Your objective:
Give back the full listing verbatim, apart from its images.

Source data:
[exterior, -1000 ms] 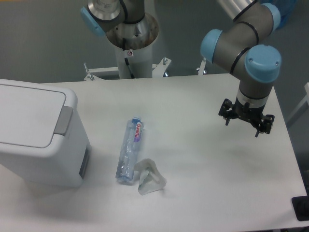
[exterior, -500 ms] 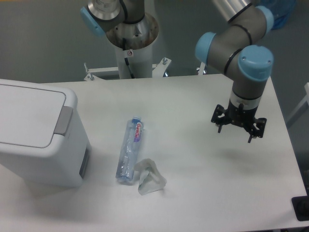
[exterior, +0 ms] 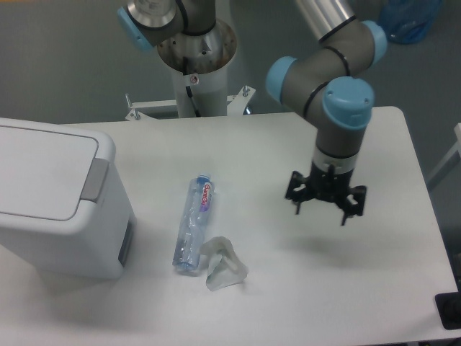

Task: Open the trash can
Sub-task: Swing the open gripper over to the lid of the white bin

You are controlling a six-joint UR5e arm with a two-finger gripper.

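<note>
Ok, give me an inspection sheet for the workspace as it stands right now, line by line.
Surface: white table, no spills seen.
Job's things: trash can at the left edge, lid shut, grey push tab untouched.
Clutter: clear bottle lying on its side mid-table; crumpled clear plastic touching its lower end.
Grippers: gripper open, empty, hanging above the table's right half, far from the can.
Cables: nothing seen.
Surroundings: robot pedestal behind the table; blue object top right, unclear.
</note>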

Your response:
[exterior, -1000 ms] 
[exterior, -500 ms] 
[exterior, +0 ms] 

Task: Open the trash can
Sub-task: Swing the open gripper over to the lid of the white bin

You are controlling a six-joint UR5e arm with a two-finger gripper.

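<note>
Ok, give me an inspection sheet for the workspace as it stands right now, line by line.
Surface: white table, no spills seen.
Job's things: trash can at the left edge, lid shut, grey push tab untouched.
Clutter: clear bottle lying on its side mid-table; crumpled clear plastic touching its lower end.
Grippers: gripper open, empty, hanging above the table's right half, far from the can.
Cables: nothing seen.
Surroundings: robot pedestal behind the table; blue object top right, unclear.
</note>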

This output requires nothing further.